As employees seek out greater job security during uncertain times, “career cushioning” is the latest trend sweeping the workplace.
“Career cushioning” sounds like getting a comfy new office chair, but it’s a far from comforting new trend for employers. The term refers to employees who are starting to look for (or preparing for) a new job, just in case the downturn in the economy threatens their existing role.
It might seem sensible for staff to have a backup plan but the problem for employers is that shopping around for new opportunities can lead to people jumping ship unnecessarily.
In this article, we’ll look at what career cushioning is and what you can do to combat it by supporting staff to stay in their current role.
What is career cushioning?
The idea of “cushioning” comes from the world of dating, when a person pursues two or more romantic relationships to soften the blow of one failing.
When this strategy is applied to one’s career, it gives you the upper-hand, ensuring you have other options should the unexpected happen - or allowing you to preempt such a scenario by proactively moving on to a new company.
How the economy is driving career cushioning
With interest rates spiralling and the cost of energy going through the roof, the UK is braced for recession. The Bank of England believes we can expect a prolonged recession that will last for the whole of 2023.
Meanwhile, the jobs market is weakening - the number of vacancies fell for the fifth quarter in a row in the three months to November 2022. According to the Office for National Statistics (ONS), the rate of UK unemployment now stands at 3.7%.
And despite an increase in wages, earnings still continue to be outstripped by rising prices, falling by 3.9% after Consumer Prices Index inflation is taken into account.

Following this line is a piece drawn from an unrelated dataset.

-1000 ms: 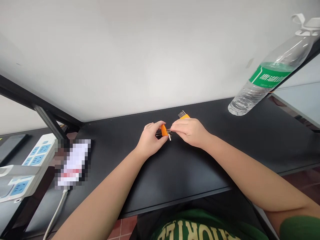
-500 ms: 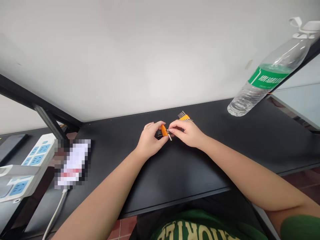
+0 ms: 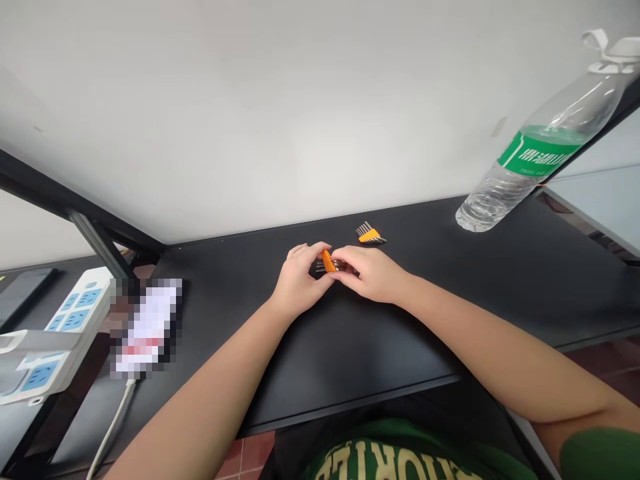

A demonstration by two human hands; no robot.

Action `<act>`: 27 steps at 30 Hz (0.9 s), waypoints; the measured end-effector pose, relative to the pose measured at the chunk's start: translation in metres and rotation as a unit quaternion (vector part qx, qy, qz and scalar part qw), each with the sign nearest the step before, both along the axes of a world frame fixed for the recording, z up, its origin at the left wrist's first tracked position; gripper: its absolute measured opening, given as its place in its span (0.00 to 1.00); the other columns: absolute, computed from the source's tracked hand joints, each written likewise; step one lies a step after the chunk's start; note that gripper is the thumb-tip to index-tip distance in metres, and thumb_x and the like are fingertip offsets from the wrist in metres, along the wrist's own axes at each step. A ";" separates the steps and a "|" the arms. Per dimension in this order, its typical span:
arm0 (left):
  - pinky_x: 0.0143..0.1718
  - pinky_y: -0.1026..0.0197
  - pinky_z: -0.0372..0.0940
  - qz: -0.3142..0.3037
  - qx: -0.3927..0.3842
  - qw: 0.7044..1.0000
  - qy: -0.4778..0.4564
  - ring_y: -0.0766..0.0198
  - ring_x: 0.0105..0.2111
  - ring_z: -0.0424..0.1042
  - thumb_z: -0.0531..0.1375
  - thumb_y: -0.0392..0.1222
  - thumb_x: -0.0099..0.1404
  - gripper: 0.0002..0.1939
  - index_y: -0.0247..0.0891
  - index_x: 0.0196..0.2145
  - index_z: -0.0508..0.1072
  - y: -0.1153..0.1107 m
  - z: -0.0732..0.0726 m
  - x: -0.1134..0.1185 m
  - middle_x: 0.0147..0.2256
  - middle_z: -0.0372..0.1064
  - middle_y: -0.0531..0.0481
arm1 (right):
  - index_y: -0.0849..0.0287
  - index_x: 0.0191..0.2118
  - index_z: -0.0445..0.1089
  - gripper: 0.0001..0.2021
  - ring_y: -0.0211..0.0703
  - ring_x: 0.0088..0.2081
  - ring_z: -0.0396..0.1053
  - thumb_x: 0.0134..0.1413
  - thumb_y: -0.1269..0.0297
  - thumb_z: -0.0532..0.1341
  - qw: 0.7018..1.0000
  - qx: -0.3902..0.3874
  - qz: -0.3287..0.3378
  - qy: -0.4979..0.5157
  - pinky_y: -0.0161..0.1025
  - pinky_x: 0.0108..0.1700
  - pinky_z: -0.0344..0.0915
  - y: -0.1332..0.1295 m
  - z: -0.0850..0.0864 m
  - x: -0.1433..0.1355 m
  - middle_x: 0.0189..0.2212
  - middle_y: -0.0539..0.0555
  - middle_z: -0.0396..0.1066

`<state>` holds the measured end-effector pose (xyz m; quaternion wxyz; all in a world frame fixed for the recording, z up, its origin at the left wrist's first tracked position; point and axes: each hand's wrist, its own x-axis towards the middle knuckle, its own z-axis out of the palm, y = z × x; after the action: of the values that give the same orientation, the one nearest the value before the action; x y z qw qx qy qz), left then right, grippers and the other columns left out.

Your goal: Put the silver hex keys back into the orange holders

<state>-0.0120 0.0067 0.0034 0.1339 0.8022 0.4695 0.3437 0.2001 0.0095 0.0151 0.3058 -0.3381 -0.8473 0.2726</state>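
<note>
Between the thumb and fingers of my left hand (image 3: 303, 279) is a small orange bit holder (image 3: 328, 261), with thin metal shanks sticking out of its left side. My right hand (image 3: 371, 273) is closed against the holder's right side, its fingertips pinching a metal drill bit (image 3: 342, 265) there. The fingers partly cover the bits, so I cannot tell how far this one sits in the holder. Just beyond my right hand, a second yellow-orange holder (image 3: 371, 235) lies on the table with several metal bits through it.
On the black table (image 3: 400, 353) stands a large water bottle (image 3: 530, 157) at the back right. A blurred-out white item (image 3: 147, 327) with a white cable (image 3: 111, 420) lies at left, near a power strip (image 3: 75, 320). A pale wall (image 3: 300, 120) rises behind.
My right hand has moved slightly nearer the orange holder, and the bit that slanted downward at its fingertips now lines up with the others. The second holder is now fully uncovered.
</note>
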 end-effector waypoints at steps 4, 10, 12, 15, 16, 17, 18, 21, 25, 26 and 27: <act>0.60 0.49 0.66 -0.005 0.004 1.000 0.006 0.60 0.40 0.76 0.64 0.45 0.63 0.15 0.44 0.48 0.72 -0.001 0.000 0.002 0.40 0.78 0.53 | 0.56 0.44 0.70 0.04 0.40 0.34 0.70 0.67 0.68 0.57 0.997 -0.049 0.004 0.056 0.38 0.39 0.65 0.001 -0.001 0.002 0.34 0.50 0.74; 0.57 0.51 0.69 -0.013 0.008 1.000 -0.014 0.60 0.40 0.76 0.65 0.44 0.62 0.16 0.44 0.48 0.73 -0.001 -0.001 0.002 0.40 0.78 0.52 | 0.57 0.41 0.69 0.05 0.38 0.30 0.70 0.64 0.62 0.63 0.941 -0.260 0.020 0.216 0.38 0.36 0.69 0.008 -0.010 -0.003 0.29 0.48 0.72; 0.60 0.49 0.67 -0.012 0.021 1.000 -0.016 0.60 0.40 0.76 0.66 0.44 0.61 0.17 0.43 0.49 0.73 0.000 -0.003 0.001 0.39 0.78 0.52 | 0.58 0.38 0.69 0.09 0.39 0.29 0.71 0.64 0.58 0.63 0.917 -0.323 0.026 0.234 0.39 0.36 0.69 0.012 -0.012 -0.004 0.28 0.49 0.72; 0.66 0.45 0.61 -0.016 0.042 0.999 -0.009 0.62 0.38 0.76 0.66 0.42 0.61 0.18 0.44 0.50 0.72 0.001 -0.007 0.000 0.38 0.78 0.54 | 0.59 0.37 0.71 0.14 0.40 0.30 0.71 0.67 0.52 0.60 0.921 -0.330 0.018 0.207 0.40 0.37 0.70 0.015 -0.013 -0.003 0.29 0.51 0.73; 0.67 0.45 0.60 -0.018 0.047 0.999 -0.007 0.62 0.38 0.76 0.66 0.42 0.61 0.19 0.44 0.50 0.72 0.001 -0.007 -0.001 0.38 0.78 0.54 | 0.59 0.38 0.72 0.14 0.40 0.31 0.71 0.66 0.51 0.61 0.934 -0.302 0.009 0.189 0.40 0.38 0.70 0.014 -0.012 -0.002 0.31 0.52 0.73; 0.66 0.45 0.61 -0.018 0.050 0.999 -0.008 0.61 0.38 0.76 0.66 0.43 0.62 0.19 0.44 0.50 0.72 0.002 -0.008 -0.001 0.38 0.78 0.54 | 0.58 0.40 0.72 0.14 0.40 0.32 0.71 0.65 0.51 0.62 0.952 -0.258 0.001 0.166 0.40 0.38 0.70 0.012 -0.010 -0.001 0.33 0.52 0.74; 0.65 0.45 0.63 -0.015 0.050 0.999 -0.010 0.60 0.39 0.76 0.67 0.43 0.62 0.19 0.43 0.50 0.73 0.002 -0.008 -0.002 0.38 0.78 0.54 | 0.57 0.43 0.72 0.13 0.40 0.33 0.70 0.63 0.52 0.64 0.969 -0.205 -0.004 0.136 0.40 0.37 0.69 0.010 -0.008 -0.001 0.35 0.53 0.73; 0.59 0.47 0.68 0.003 0.034 0.999 -0.023 0.58 0.42 0.76 0.67 0.44 0.61 0.19 0.43 0.50 0.74 0.002 -0.007 -0.003 0.39 0.78 0.51 | 0.57 0.44 0.71 0.09 0.40 0.32 0.67 0.63 0.59 0.65 0.998 -0.060 0.003 0.029 0.39 0.36 0.65 0.003 -0.001 0.001 0.36 0.52 0.72; 0.54 0.51 0.71 0.012 0.006 0.999 -0.044 0.58 0.42 0.77 0.68 0.43 0.60 0.19 0.44 0.49 0.74 0.003 -0.007 -0.002 0.40 0.77 0.51 | 0.58 0.38 0.69 0.06 0.40 0.33 0.66 0.69 0.66 0.58 0.999 0.015 0.028 -0.041 0.38 0.37 0.61 0.000 0.008 0.004 0.32 0.51 0.71; 0.54 0.51 0.71 0.010 0.003 0.999 -0.046 0.58 0.42 0.77 0.67 0.43 0.60 0.19 0.44 0.49 0.75 0.002 -0.007 -0.002 0.40 0.77 0.51 | 0.58 0.37 0.69 0.07 0.40 0.33 0.67 0.69 0.66 0.57 0.998 0.019 0.033 -0.046 0.38 0.38 0.61 0.001 0.009 0.005 0.32 0.51 0.71; 0.54 0.51 0.71 0.006 0.001 0.999 -0.045 0.58 0.43 0.77 0.67 0.43 0.60 0.18 0.44 0.49 0.75 0.002 -0.007 -0.002 0.39 0.77 0.52 | 0.58 0.37 0.69 0.07 0.40 0.34 0.67 0.70 0.67 0.57 0.998 0.019 0.039 -0.049 0.38 0.39 0.61 0.003 0.010 0.007 0.32 0.51 0.71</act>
<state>-0.0141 0.0092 -0.0034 0.1521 0.7834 0.4670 0.3810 0.2067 0.0124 0.0249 0.2592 -0.3120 -0.8788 0.2515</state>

People are understandably worried about their job security, as well as earning enough to meet their growing living costs - consider that many homeowners are now paying hundreds of pounds extra per month for their mortgages.
This pressure is driving career cushioning, with employees either seeking out jobs that offer more security or a higher salary (or both). In some cases Brits are taking on second jobs to supplement their wages - and the law has recently changed to support them.
Flexible jobs to be a right for all UK workers
Employees will be able to request flexible working from day one of employment under new government plans announced in December. And those on lower incomes will be protected from having exclusivity clauses enforced against them so they can take on second jobs.
The government wants to make flexible working the default, giving employees the ability to not only work from home, but also benefit from job-sharing, flexitime, and working compressed, annualised, or staggered hours.
Additionally, workers on contracts with a guaranteed weekly income on or below the Lower Earnings Limit of £123 a week will now be able to work for multiple employers and boost their earnings.
While this is great news for employees and employers alike - flexible jobs are a key contributor to employee happiness, and it will help businesses to plug crucial staffing gaps - it could exacerbate the challenge of career cushioning.
With people empowered to work flexibly and take on side gigs, they’ll be actively scoping out new opportunities… and it could lead to them moving on from your company. You put a lot of resources into finding good people, so let’s look at how we can prevent that from happening.
How to keep employees happy (and prevent career cushioning)
To reduce the impact of career cushioning in your workplace it’s necessary to maintain employee happiness. Central to this is paying your staff a decent living wage - and understanding that this threshold is continually rising. What might have looked like a good salary a couple of years ago, now barely pays the energy bills!
Of course, company overheads are getting higher too, and businesses are looking for ways to cut costs, not increase them. But remember, it’s more expensive to hire new employees than it is to retain the ones you have.
Ask your employees for suggestions on how the business can make efficiencies and motivate them to get creative by letting them know the savings will be directly applied to them in the form of a bonus or pay rise.
5 more ways to retain employees during a recession
Beyond paying people correctly, here are some other actions you can take to keep employees happy and stop career cushioning in your organisation:
- Make people feel secure - a lack of job security is what drives many people to career cushioning, so give regular updates to let them know how business is going and if there’s any reason for them to be concerned. If you’re able to, reassure them that there are no plans for layoffs, and remain focused on recovery and growth.
- Celebrate successes - recognising wins (even small ones) is especially important during tough times. Create a channel where good news can be shared company-wide and be sure to name the individuals who contributed. Recognising the efforts of your employees could also include rewarding them with small gifts (discover our carefully curated range).
- Offer great benefits - you can significantly supplement a salary by offering employees desirable benefits such as private health care or income protection insurance in case they get sick and can’t work. Larger firms can negotiate good rates on these types of policies, but if you can’t stretch to it, consider benefits like a more attractive holiday allocation.
- Provide training and development opportunities - if people are worried about losing their jobs, offering them the chance to up-skill will help them feel more secure in their position and less likely to look for other employment.
- Improve communication - the most important thing to do in a time of uncertainty is maintain open channels of communication. Make sure you’re talking to your employees regularly and that you understand any issues they’re experiencing. What can you do to support them? If your people feel genuinely cared for they’ll have far higher loyalty to the company.